Mgr J-C. Dufour – 14 novembre 2022 – Luc 18,  35-43

Mgr Jean-Charles Dufour, Aumônier des Servantes de Jésus-Marie

HOMÉLIE : 14 novembre 2022 – Luc 18,  35-43

 

Saint Jean disait à l’église d’Éphèse, dans la première lecture : « Tu ne manques pas de persévérance, et tu as tant supporté pour mon nom, sans ménager te peine ».
C’est ce qu’on voit aussi dans l’évangile :  l’aveugle de Jéricho ne manque pas de persévérance.

« Un aveugle mendiait, assis au bord de la route. »  Il est aveugle, mais il est loin d’être sourd.  Il entend une foule passer devant lui; il demande ce qui se passe et on lui apprend que c’est Jésus, le Nazaréen qui passait.
Alors il s’écrie : « Jésus, fils de David, prend pitié de moi ! »
Il y a des gens qui veulent le faire taire, mais il ne se laisse pas impressionner.  On a même l’impression qu’il n’entend pas la foule.  On dirait qu’il n’entend que Jésus qui passe.  Il sera entendu de Jésus.
Il me semble que cette persévérance de l’aveugle devant Jésus qui passe est quelque chose à retenir pour nous.
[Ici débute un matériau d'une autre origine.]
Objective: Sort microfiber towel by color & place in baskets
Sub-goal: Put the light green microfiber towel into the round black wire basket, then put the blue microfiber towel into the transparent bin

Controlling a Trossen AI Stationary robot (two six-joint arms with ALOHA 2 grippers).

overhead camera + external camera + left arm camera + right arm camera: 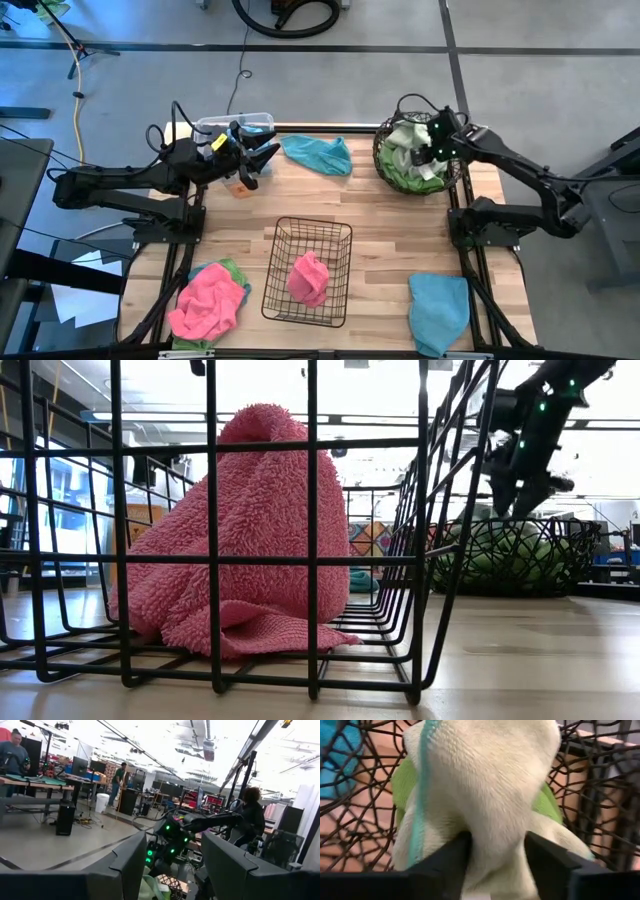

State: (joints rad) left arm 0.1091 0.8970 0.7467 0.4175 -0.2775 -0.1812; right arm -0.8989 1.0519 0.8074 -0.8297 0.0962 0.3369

Vraiment persévérant l’aveugle !
On a beau essayer de le faire taire, mais il criait de plus belle : « Fils de David, prends pitié de moi. »
Ça ressemble au « Seigneur, prends pitié » que nous exprimons au début de l’Eucharistie.
Quand il se fut approché, Jésus lui demande ce qu’il veut, et lui de répondre : Seigneur, que je retrouve la vue ! » 

Souvent dans l’évangile, c’est Jésus qui s’approche le premier des malades.
Mais contrairement à son habitude, il ne s’approche pas de l’aveugle.  Il s’arrête et ordonne qu’on le lui amène.  Et la foule qui voulait l’arrêter au début est la même qui aide l’aveugle à s’approcher de Jésus.

Il y a quelque chose d’étonnant dans cet évangile.  Avant même d’exprimer sa demande, son besoin d’être guéri, il reconnaît Jésus comme son Seigneur en disant « Fils de David ».
Sa foi lui a permis de voir avant même que ses yeux ne soient ouverts.
Jésus lui-même le reconnaît, le confirme : « Ta foi t’a sauvé ».
N’est-ce pas ce que Jésus ne cesse de nous demander ?
Amener ceux qui ont une demande au Seigneur à exprimer d’abord leur foi en lui.

On a remarqué qu’il n’y a rien qui n’arrête l’aveugle,
ni sa cécité, ni la foule qui cherche à le faire taire, ni la distance qui le sépare de Jésus;
par trois fois, il crie « Seigneur, prends pitié ».

Il y a une question étonnante qu’il faut se poser après cet évangile.
Comme l’aveugle de Jéricho, avant de faire une demande au Seigneur,
avant de lui faire part de nos blessures, de nos angoisses,
que rien nous arrête,

QUE RIEN NE NOUS ARRÊTE POUR LUI CONFESSER D’ABORD NOTRE FOI.